After listening through 6 of 8 sides of the Haydn opera Orlando Paladino (Dorati, Philips 1977), I find it quite striking that there is not one single Haydn opera in the TC top 272 list. 

As a friend of mine puts it when he thinks further investigation is warranted: "Huh?" 

I'm not following the libretto today, so maybe it's a plot issue, but still.... Not one in the top 272?


----------



## ComposerOfAvantGarde (Dec 2, 2011)

Simply put: tis a matter of his operas not being remembered in history and lack of performances and broadcasts to spread them to the masses. I have only heard one on the radio about five years ago, music was great (I love Haydn's music) and at the time I was thinking to myself that music like this should be performed more often.

However.....

It takes time and a lotta money to put on a production of an opera or even a recording, _much_ more so than to perform a Haydn symphony, and for opera companies to attract audiences and make more money they would be performing more popular operas that audiences would know a little better. Another benefit from playing the better known operas is less rehearsal time: singers know their roles and orchestras know their parts better in La Traviata than a Haydn opera, so it is cheaper to put on. It is the sad truth....but an explanation nonetheless as to why Haydn hasn't got his well-deserved spot in the top 272.


----------



## Vinyl (Jan 22, 2014)

Probably one explanation, I'll grant that. 
But you can say the same for many of the titles on the list, as well. 
I'm not contesting the list, or trying to start some kind of debate about this, I'm simply a little confused, and really enjoyed the Orlando recording.


----------



## Vinyl (Jan 22, 2014)

I have nine more titles on my shelves, so I gues I'm in a position to become something of an expert on Haydn operas, then?


----------



## Sonata (Aug 7, 2010)

I like Haydn a lot! After enjoying his non-operatic music, including his fine oratorio The Creation, I decided to try out his opera music. The only one I've heard all the way through Armida which I enjoyed very much. I started Orlando Paladino last week and haven't gotten too into it yet, but it may be that I've just been overindulging on classical era opera and opera in general lately so I may need to take a break and listen with fresh ears later.

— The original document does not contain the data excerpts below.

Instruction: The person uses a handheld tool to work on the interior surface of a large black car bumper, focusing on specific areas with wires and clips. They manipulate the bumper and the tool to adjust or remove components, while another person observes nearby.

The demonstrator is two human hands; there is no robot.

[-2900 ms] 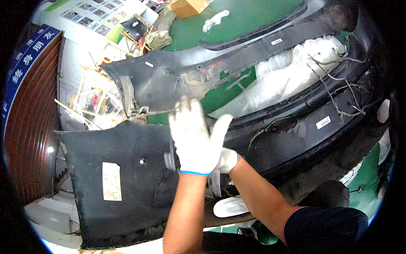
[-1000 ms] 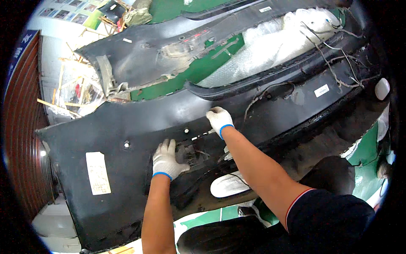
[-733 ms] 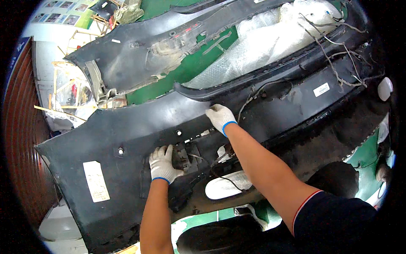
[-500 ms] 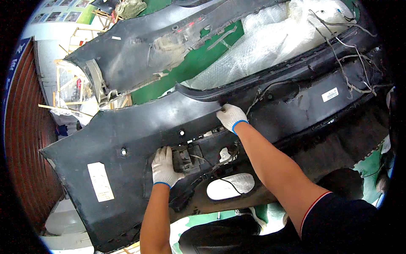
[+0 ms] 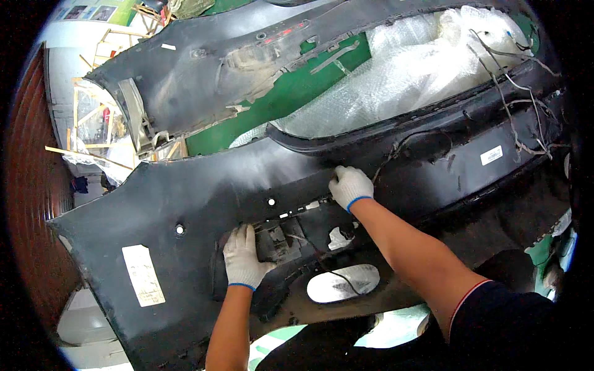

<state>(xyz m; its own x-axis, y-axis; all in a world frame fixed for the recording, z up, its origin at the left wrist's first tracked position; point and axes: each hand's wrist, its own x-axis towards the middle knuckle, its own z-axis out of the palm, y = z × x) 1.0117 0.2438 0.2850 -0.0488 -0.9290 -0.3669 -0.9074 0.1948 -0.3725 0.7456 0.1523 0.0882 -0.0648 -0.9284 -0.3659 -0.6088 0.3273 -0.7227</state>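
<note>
head view: a long black panel (image 5: 204, 191), shaped like a car bumper, slants across the middle of the view, in front of the person, its inner side facing up. the left hand (image 5: 243, 256), in a white knit glove with a blue cuff, lies flat on it, fingers almost together and pointing away, thumb spread toward a dark, squarish fitting (image 5: 278, 242) just to its right. the right hand (image 5: 351, 187), gloved the same way, rests higher on the panel, near its curved upper lip; its fingers are bent downward, and whether they pinch anything i cannot tell.

between the hands runs a row of small white marks (image 5: 300, 211). nearer the person, a thin dark cable (image 5: 339, 274) crosses an oval opening (image 5: 318, 287) in the panel. two round white clips (image 5: 180, 230) and a pale paper label (image 5: 143, 276) sit to the left; loose wiring (image 5: 513, 117) lies over the right end, near a white sticker (image 5: 492, 155). beyond, a second black panel (image 5: 204, 86) lies over a green floor (image 5: 272, 117), with bubble wrap (image 5: 396, 74) beside it.
</note>
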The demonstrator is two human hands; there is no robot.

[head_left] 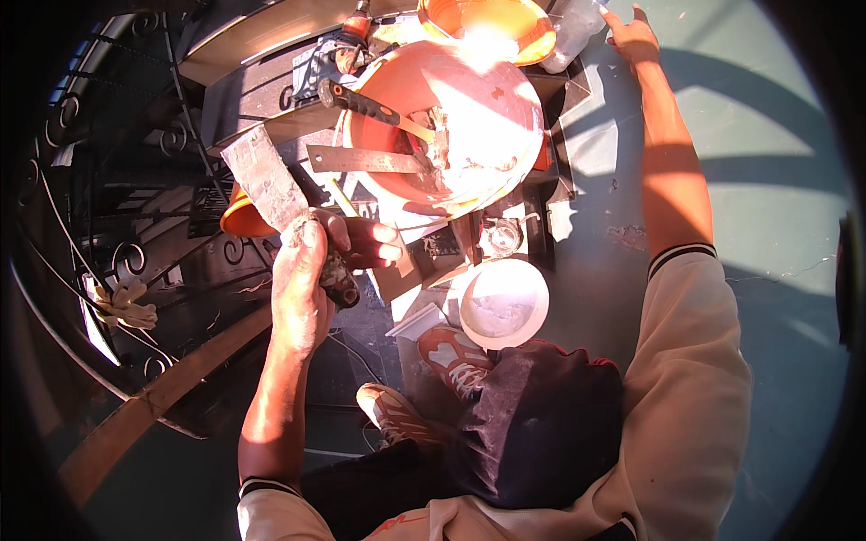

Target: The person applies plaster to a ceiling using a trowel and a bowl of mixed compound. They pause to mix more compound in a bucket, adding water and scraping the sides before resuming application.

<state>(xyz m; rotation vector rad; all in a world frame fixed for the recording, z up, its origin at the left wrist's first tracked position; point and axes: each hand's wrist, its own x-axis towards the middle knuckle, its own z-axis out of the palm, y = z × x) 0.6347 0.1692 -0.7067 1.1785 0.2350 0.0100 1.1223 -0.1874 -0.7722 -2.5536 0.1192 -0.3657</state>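
Note:
My left hand [307, 279] is closed around the handle of a putty knife [268, 180]. Its wide, flat blade points up and to the left and is coated with pale, dried material. At the top right, my right arm reaches far out along the grey-green wall. My right hand [633, 41] has its fingers apart, beside a crumpled clear plastic bottle or bag [575, 36]; whether they touch it I cannot tell. Ahead stands a large orange tub [397, 77], with a hammer [365, 104] and a flat metal blade [361, 160] resting across its left rim.
An orange bucket [532, 36] and a red power tool [354, 32] are behind the tub. A white bowl [505, 302] of pale powder or paste sits near my shoes [456, 361]. Dark wrought-iron railing [135, 261] with a brown handrail [171, 388] runs along the left, beside steps.

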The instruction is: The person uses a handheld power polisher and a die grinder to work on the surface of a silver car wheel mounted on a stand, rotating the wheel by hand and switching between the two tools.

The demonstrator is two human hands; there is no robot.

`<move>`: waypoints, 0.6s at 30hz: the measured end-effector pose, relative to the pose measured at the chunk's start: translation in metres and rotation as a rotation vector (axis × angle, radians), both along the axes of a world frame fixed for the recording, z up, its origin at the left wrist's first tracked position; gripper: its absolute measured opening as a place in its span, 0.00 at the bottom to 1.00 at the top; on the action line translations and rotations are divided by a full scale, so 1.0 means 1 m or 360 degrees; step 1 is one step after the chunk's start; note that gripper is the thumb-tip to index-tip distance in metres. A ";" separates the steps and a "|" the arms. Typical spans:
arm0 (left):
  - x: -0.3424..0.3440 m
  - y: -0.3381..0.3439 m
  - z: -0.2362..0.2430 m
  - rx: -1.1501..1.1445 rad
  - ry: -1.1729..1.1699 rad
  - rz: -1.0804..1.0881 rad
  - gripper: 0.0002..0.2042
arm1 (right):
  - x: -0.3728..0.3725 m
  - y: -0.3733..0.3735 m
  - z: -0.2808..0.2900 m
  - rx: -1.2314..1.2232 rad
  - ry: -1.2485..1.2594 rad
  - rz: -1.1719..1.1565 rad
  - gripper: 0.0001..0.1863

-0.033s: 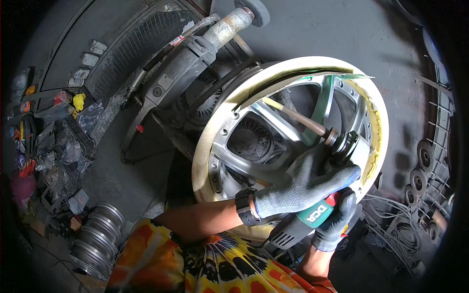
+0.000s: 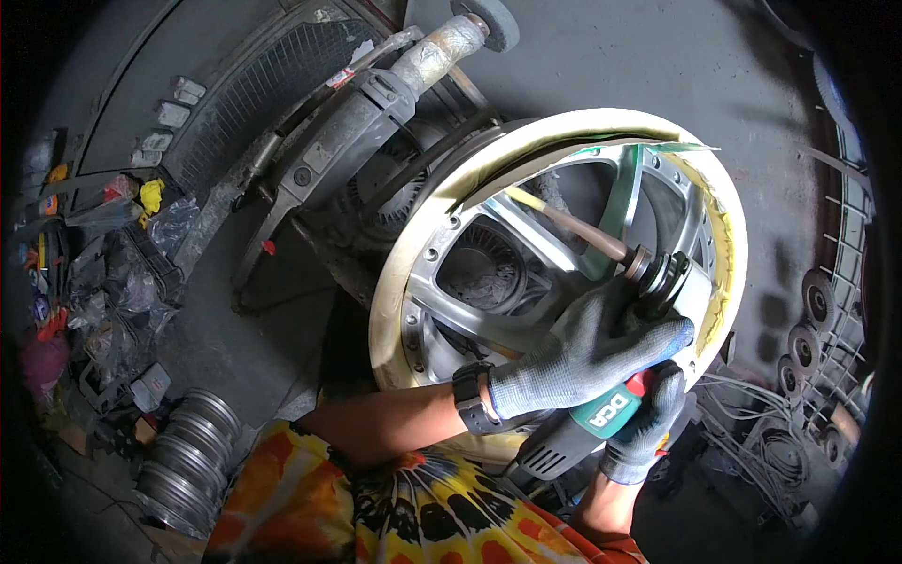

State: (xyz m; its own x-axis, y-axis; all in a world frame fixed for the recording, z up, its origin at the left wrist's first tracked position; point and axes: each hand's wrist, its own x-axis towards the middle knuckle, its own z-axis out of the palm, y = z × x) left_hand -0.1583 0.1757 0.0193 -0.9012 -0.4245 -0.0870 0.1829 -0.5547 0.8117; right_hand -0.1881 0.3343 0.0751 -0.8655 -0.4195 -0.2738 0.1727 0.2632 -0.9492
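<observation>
A green and dark grey corded-style angle grinder (image 2: 601,414) lies across the lower right of a spoked alloy wheel (image 2: 526,324). My left hand (image 2: 592,352), in a grey-blue knit glove, wraps the grinder near its head. Lower down, my right hand (image 2: 648,423), gloved alike, grips the green body from the right. A pale tan rod (image 2: 573,226) runs from the tool's dark round head towards the wheel's upper spokes; how it joins the head is partly hidden. Pale yellow covering (image 2: 399,291) lines the wheel's rim, and a thin green-edged strip (image 2: 564,160) lies across its top.
A long grey machine (image 2: 338,141) with a round wheel at its end stands behind on the left. Stacked metal rims (image 2: 193,451) stand at lower left, below bagged clutter (image 2: 127,301). Round discs (image 2: 817,301) hang on a wire rack at right, above coiled cables (image 2: 780,451).
</observation>
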 end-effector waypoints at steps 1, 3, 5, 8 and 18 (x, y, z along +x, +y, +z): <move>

I did download the complete set of Dorati conducted Haydn operas, so I will be getting to know this side of Haydn very well. Perhaps I'll be compelled to add Dorati's complete Haydn symphonies too, but for now I think the 25 I have will keep me happy for awhile!

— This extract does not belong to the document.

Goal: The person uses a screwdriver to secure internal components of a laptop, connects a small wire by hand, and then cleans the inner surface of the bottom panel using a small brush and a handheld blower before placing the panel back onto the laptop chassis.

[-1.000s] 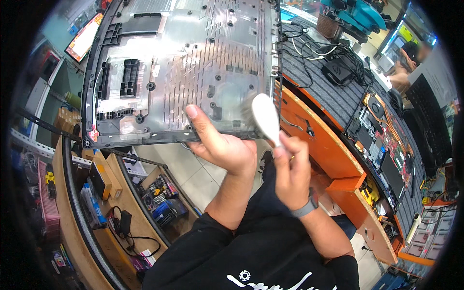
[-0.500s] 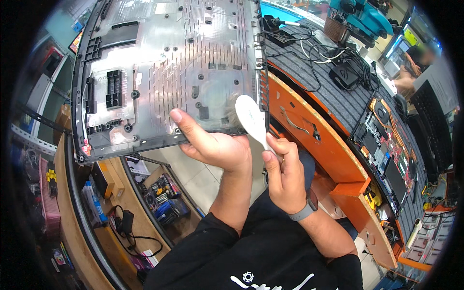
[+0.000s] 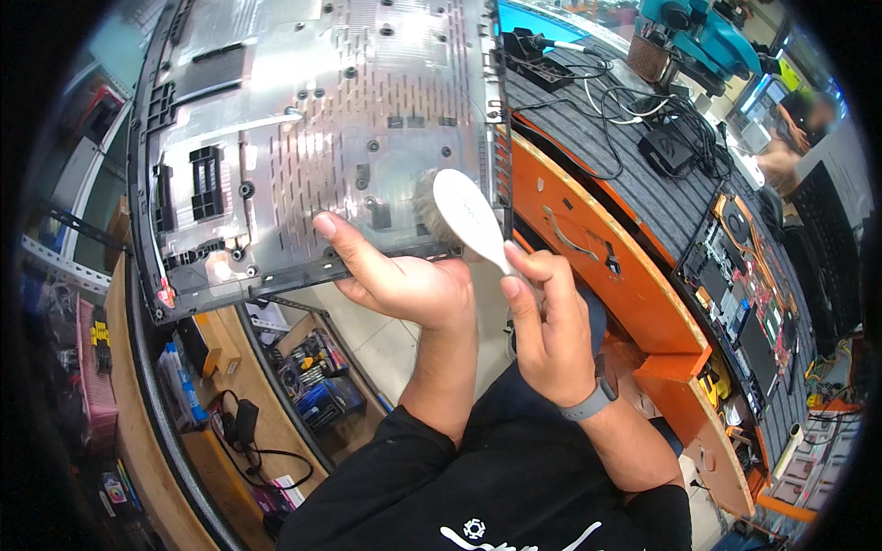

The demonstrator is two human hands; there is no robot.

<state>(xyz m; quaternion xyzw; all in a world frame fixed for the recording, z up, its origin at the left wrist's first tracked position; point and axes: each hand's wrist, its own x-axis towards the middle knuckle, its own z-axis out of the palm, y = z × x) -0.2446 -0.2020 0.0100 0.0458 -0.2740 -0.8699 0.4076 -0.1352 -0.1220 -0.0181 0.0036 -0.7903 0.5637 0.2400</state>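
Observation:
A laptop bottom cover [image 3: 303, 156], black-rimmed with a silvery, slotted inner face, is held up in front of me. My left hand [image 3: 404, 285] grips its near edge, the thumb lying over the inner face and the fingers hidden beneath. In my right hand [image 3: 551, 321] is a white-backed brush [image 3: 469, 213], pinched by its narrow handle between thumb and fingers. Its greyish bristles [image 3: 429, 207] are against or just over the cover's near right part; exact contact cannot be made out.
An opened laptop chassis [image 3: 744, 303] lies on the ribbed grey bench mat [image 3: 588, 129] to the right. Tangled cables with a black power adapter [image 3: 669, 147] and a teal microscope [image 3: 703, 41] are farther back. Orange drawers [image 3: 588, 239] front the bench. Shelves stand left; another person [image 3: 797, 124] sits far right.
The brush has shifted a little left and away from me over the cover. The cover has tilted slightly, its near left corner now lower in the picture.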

At any rate, I really enjoy Classical-era opera in general and Haydn in particular as a composer, so I'm sure as I go on through my set I will be more than happy to have some Haydn-talk with you!


----------



## Vinyl (Jan 22, 2014)

Cool. I sat through Orlando earlier today, like I said, and now I'm trying L'infideltà delusa, also from the Dorati cycle. 
I don't know how many consitute the complete set, but I have nine (although I haven't looked closely - maybe there's an oratorio or twho among them...) on pristine vinyl. Lovely documentation as well, with librettos in four languages and loads of information. 
That's the overture done with; here we go...


----------



## Vinyl (Jan 22, 2014)

Hendricks as Sandrina gets two thumbs up from me. "Che imbroglio é questo". Whoa.


----------



## deggial (Jan 20, 2013)

Vinyl said:


> Not one in the top 272?


yet there are plenty Massenet throwbacks  I agree with you, Orlando paladino should be there.


----------



## Vinyl (Jan 22, 2014)

Barbara Hendricks and Claes Ahnsjö are completely winning me over to L'infideltà delusa as well. 

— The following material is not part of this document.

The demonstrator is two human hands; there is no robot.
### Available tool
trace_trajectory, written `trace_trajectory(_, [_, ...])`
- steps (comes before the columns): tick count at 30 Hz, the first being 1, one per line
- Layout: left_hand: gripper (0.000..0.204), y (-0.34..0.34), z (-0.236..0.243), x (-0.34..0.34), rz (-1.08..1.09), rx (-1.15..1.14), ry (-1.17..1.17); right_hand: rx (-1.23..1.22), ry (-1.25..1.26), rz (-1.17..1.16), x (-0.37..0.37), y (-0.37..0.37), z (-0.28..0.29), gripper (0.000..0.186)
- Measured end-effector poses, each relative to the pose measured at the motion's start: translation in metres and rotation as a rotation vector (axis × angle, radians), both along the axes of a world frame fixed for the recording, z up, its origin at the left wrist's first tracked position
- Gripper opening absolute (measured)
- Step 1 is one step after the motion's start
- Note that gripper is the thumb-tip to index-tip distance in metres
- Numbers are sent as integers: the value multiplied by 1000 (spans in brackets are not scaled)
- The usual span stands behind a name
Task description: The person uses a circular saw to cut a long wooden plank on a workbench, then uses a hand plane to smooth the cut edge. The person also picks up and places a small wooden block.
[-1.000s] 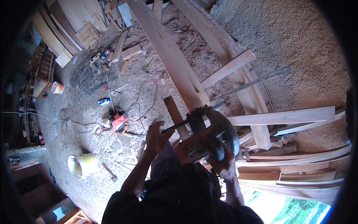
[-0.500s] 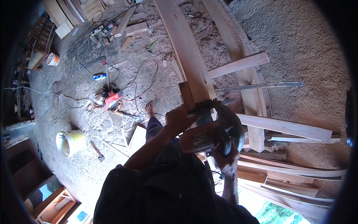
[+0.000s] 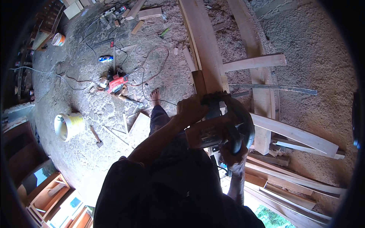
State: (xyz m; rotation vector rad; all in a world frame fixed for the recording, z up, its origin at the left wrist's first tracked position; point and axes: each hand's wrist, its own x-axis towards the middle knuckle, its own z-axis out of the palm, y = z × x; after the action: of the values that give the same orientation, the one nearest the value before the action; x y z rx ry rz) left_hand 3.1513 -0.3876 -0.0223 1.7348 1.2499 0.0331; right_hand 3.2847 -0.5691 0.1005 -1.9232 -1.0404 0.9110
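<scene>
White bucket (image 3: 70, 126) stands left of a red tool (image 3: 117, 83) on the floor (image 3: 106, 114). The left hand (image 3: 192, 109), its closure unclear, curls at the far edge of the saw (image 3: 205, 133), seemingly steadying it by the board's (image 3: 208, 49) near end; the right hand (image 3: 234, 155) wraps its handle (image 3: 236, 140), apparently for control

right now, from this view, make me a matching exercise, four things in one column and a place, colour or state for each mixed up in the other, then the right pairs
Things:
1. saw
2. big bucket
3. foot
4. small bucket

Places, colours, states:
A. bare, on the floor
B. white and orange, toward the upper left
C. gripped by the right hand
D. pale with yellow, at the left, lower than the other of its kind

Right pairs: 1-C, 2-D, 3-A, 4-B
</scene>
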Motion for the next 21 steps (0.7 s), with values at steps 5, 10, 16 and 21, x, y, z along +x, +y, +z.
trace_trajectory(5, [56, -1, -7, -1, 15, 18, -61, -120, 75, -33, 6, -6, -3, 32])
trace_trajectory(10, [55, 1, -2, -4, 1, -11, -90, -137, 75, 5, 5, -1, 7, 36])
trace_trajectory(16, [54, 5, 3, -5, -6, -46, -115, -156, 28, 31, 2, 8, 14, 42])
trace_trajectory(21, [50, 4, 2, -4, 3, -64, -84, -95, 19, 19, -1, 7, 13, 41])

Dorati, Haydn and Philips looks like a pretty safe bet, so far...


----------



## Vinyl (Jan 22, 2014)

Today: L'Isola Disabitata. Still Dorati on Philips.
Some deserted island Sturm und Drang should do just fine. 
Short piece: only two LPs. Pretty sure they've never been played...









This 'azione teatrale' was a bit of a disappointment, tbh. Not in the league of the other two.


----------